**The problem:** Look for the word "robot" in the material below, then report each line where it occurs.

**Information provided:**
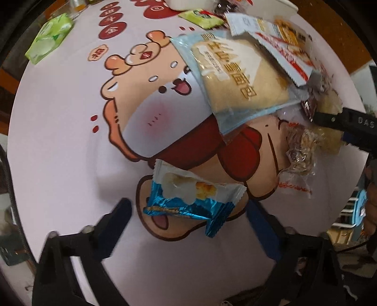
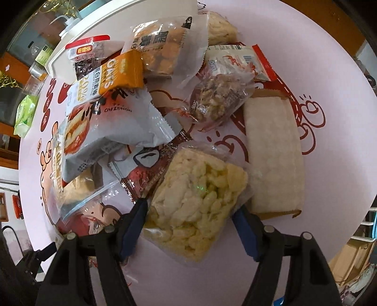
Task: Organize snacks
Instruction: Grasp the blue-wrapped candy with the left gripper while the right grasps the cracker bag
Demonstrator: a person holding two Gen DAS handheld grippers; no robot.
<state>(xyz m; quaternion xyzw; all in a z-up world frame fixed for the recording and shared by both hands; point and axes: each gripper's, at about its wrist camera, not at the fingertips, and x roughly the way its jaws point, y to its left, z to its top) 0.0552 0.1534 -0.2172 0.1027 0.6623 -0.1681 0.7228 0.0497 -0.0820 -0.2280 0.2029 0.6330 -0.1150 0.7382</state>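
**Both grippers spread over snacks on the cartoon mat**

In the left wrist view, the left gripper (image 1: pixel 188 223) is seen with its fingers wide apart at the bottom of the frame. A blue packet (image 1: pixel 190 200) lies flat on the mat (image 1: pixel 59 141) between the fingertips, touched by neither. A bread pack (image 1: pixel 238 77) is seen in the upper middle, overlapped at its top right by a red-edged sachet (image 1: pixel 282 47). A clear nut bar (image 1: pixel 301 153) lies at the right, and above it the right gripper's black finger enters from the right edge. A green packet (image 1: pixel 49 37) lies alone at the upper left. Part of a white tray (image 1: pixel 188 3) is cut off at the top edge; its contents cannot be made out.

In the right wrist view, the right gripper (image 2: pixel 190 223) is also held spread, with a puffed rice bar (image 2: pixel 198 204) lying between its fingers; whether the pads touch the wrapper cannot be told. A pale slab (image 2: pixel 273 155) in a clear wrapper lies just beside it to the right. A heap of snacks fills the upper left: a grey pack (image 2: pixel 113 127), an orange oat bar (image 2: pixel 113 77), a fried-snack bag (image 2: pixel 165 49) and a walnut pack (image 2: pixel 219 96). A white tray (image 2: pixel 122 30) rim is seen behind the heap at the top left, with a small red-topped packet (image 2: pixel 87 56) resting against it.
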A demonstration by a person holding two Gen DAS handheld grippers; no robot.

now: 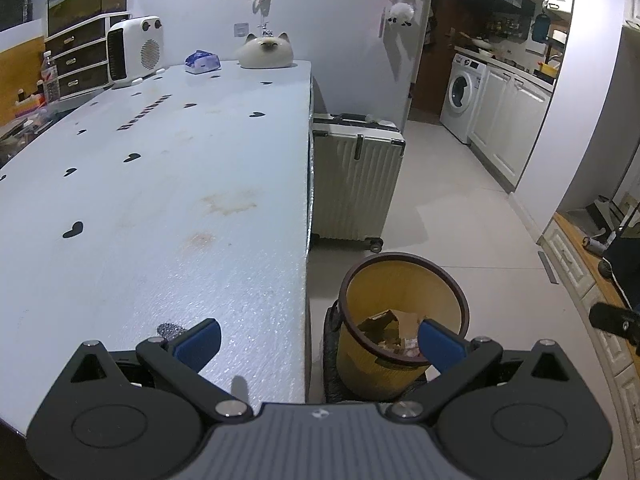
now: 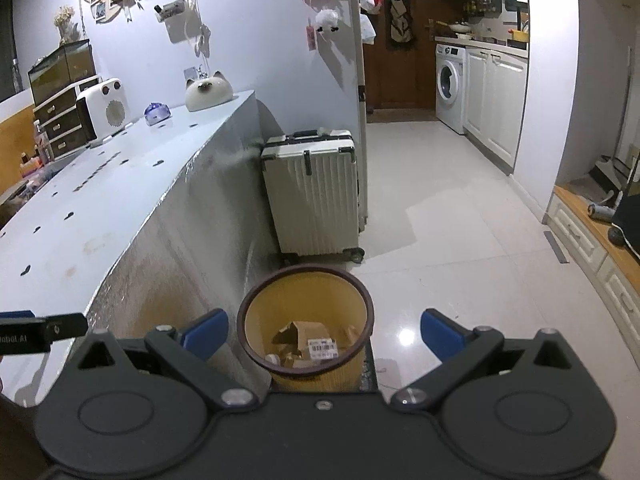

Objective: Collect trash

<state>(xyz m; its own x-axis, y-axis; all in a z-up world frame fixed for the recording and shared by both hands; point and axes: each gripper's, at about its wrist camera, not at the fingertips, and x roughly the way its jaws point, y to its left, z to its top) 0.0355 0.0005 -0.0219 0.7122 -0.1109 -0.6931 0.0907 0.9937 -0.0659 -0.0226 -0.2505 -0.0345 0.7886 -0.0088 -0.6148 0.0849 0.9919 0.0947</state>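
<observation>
The bench (image 1: 168,208) is lying left of both claws, carrying no trash near them. The bin (image 2: 306,332) is standing below the right claw (image 2: 324,334), holding cardboard (image 2: 304,340). Both claws, left claw (image 1: 318,342) too, are released and empty; next grasp should be searched farther along the bench.

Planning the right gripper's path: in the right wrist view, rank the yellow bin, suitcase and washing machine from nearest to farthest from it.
1. Yellow bin, on the floor just ahead of the open right gripper.
2. Suitcase, beyond the bin, against the counter's end.
3. Washing machine, far right, in the kitchen.
</observation>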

**Answer section:**
Demonstrator: a person holding two Gen DAS handheld grippers; no robot.
A demonstration by a person holding two Gen DAS handheld grippers; no robot.

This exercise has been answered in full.